Pugni chiusi e Internazionale: il “Mondo nuovo” di Speranza si chiude in un tripudio nostalgico
Tra pugni chiusi e note dell’Internazionale socialista si è concluso il “Mondo nuovo” di Roberto Speranza e compagni di Articolo Uno. Al termine del congresso del suo partitino le parole stridenti del ministro della Salute: «Penso davvero che questa piccola comunità possa essere ancora protagonista del percorso di cambiamento dell’Italia». Alla faccia del cambiamento, del futuro, del riformismo, è seguita la “colonna sonora” conclusiva delle kermesse: più un cineforum anni Settanta che l’iconografia di un partito del 2022.
E hanno il coraggio di chiamarlo “Mondo nuovo”
Ecco come i compagni di Articolo Uno interpretano il cambiamento. Dapprima, «Bella Ciao» nella versione folk-rock dei Modena City Ramblers. Poi all’ Antonianum della Capitale parte L’Internazionale, l’inno il brano del socialismo, che fu fu l’inno ufficiale del Partito Comunista dell’Unione Sovietica. A descrivere il clima “modernista” della convention di Articolo 1 è Giovanni Sallusti su Libero. Nella versione italiana dell’Internazionale risuonano parole come «Compagni avanti, il gran Partito noi siamo dei lavoratori». Ritornelli “vintage” come «Lottiam, lottiam, la terra sia di tutti eguale proprietà».

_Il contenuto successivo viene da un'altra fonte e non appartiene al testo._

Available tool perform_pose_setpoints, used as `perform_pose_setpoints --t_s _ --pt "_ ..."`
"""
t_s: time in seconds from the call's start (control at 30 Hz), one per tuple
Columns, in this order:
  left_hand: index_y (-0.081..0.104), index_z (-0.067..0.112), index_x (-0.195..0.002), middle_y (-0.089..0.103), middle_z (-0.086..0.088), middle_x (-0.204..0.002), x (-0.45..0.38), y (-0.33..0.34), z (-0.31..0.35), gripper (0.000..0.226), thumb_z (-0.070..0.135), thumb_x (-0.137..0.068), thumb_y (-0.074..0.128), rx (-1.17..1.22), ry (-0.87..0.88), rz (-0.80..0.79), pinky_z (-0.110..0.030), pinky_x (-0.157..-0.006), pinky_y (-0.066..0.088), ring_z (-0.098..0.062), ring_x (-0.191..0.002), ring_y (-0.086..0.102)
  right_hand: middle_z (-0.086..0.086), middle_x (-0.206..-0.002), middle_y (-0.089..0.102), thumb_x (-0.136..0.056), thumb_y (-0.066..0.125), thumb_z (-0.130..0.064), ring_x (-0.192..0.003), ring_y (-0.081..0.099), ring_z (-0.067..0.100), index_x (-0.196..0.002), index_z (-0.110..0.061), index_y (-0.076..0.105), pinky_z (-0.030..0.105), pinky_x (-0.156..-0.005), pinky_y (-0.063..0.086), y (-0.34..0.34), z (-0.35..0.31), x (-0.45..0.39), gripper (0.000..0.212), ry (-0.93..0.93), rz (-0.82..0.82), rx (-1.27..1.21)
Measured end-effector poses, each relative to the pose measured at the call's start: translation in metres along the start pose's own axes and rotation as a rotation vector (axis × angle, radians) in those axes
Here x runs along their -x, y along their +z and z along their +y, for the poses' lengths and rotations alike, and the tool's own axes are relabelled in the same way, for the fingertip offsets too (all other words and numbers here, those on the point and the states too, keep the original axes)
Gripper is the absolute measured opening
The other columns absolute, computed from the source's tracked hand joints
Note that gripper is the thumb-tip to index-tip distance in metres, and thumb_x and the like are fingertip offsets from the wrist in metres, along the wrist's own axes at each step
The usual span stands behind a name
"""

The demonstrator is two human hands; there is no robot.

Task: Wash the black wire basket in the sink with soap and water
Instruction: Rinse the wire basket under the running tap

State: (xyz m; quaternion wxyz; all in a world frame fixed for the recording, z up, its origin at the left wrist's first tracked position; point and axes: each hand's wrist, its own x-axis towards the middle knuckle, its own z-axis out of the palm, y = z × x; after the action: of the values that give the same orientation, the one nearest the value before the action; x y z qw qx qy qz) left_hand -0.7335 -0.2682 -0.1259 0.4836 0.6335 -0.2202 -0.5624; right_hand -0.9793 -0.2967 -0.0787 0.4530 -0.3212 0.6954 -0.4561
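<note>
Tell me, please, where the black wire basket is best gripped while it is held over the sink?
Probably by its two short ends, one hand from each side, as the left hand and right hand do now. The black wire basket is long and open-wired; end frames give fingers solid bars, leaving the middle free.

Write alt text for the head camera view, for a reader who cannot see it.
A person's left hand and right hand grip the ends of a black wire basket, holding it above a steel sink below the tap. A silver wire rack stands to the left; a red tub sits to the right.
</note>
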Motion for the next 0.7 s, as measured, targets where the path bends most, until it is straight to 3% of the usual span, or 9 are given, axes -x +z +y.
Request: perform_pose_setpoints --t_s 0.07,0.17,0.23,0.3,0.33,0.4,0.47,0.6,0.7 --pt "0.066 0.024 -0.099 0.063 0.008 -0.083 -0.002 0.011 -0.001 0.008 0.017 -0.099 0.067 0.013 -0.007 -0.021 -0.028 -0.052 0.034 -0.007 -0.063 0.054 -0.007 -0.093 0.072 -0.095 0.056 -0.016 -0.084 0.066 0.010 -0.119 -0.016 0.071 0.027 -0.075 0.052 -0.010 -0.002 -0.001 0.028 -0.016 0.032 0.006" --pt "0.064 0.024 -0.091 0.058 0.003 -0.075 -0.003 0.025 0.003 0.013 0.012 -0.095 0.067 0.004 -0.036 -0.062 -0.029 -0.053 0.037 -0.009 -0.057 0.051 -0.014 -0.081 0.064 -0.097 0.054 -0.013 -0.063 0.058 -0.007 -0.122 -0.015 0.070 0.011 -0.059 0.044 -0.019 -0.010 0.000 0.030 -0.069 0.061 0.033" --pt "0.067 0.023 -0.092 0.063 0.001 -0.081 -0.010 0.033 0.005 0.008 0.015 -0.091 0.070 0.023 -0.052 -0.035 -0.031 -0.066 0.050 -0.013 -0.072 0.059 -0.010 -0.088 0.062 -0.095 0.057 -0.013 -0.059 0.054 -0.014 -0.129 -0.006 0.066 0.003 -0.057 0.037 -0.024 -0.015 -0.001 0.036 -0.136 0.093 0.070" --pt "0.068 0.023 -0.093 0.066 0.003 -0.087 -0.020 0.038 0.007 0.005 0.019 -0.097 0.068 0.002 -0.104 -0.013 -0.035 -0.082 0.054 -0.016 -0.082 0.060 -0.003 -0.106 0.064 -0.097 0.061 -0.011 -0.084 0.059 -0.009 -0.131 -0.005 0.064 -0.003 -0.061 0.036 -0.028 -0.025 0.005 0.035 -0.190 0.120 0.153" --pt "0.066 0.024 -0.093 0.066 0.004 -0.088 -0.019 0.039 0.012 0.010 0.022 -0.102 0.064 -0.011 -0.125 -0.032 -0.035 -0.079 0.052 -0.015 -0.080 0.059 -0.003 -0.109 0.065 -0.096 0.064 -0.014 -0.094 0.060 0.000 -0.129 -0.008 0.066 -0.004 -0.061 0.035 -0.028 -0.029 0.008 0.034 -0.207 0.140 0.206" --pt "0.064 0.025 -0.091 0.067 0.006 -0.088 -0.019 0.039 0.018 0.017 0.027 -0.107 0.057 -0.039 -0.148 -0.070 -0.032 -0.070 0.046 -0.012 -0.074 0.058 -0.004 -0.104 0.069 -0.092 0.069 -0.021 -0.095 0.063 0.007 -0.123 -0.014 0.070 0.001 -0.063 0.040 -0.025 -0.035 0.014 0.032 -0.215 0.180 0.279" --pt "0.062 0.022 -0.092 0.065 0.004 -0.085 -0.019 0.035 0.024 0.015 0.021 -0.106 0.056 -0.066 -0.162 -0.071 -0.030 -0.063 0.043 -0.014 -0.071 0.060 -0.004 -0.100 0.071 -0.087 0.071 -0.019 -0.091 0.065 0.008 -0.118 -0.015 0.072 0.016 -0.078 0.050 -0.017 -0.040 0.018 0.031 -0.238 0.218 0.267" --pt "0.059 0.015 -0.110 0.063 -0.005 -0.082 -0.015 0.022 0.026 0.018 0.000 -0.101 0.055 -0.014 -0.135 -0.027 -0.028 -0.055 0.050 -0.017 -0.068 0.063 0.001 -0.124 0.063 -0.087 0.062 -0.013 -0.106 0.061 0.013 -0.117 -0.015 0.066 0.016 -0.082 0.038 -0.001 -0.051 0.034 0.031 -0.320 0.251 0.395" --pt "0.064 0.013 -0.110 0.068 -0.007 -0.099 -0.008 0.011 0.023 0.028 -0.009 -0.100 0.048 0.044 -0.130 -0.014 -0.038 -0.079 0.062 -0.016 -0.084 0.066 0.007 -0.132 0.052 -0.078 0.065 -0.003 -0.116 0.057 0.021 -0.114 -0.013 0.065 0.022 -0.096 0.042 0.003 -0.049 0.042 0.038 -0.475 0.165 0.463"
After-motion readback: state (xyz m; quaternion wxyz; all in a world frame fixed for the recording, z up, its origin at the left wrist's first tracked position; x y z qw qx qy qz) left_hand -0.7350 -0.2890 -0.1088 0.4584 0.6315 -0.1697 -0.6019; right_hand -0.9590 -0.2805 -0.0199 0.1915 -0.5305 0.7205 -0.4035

Articolo 1, Speranza e compagni tra passato e trapassato
A distanza di cinque anni dalla scissione dal Partito democratico del 2017, l’ex sinistra dem di Pier Luigi Bersani e Roberto Speranza si è dichiarata pronta riunirsi alla casa madre del Nazzareno a una condizione: il riavvicinamento non potrà tradursi in un ritorno al passato. Preferiscono il trapassato. E il clima è quello: delegati entusiasti, applausi e pugni chiusi: “Il gesto che rimanda direttamente, senza edulcorazioni o modernismi ipocriti di sorta, alla più grande macchina sterminatrice del Novecento, il comunismo”, postilla Sallusti: Speranza e compagni hanno avuto il coraggio di intitolare “Mondo nuovo” questa convention che ha inneggiato al trapassato remoto che più remoto non si potrebbe. “O giovani-vecchi come lui, residuati di una guerra fredda che non hanno vissuto, possono tranquillamente rivendicare pubblicamente l’iconografia, le ritualità, i gesti del comunismo più puro ed esplicito”, conclude amaramente l’editorialista.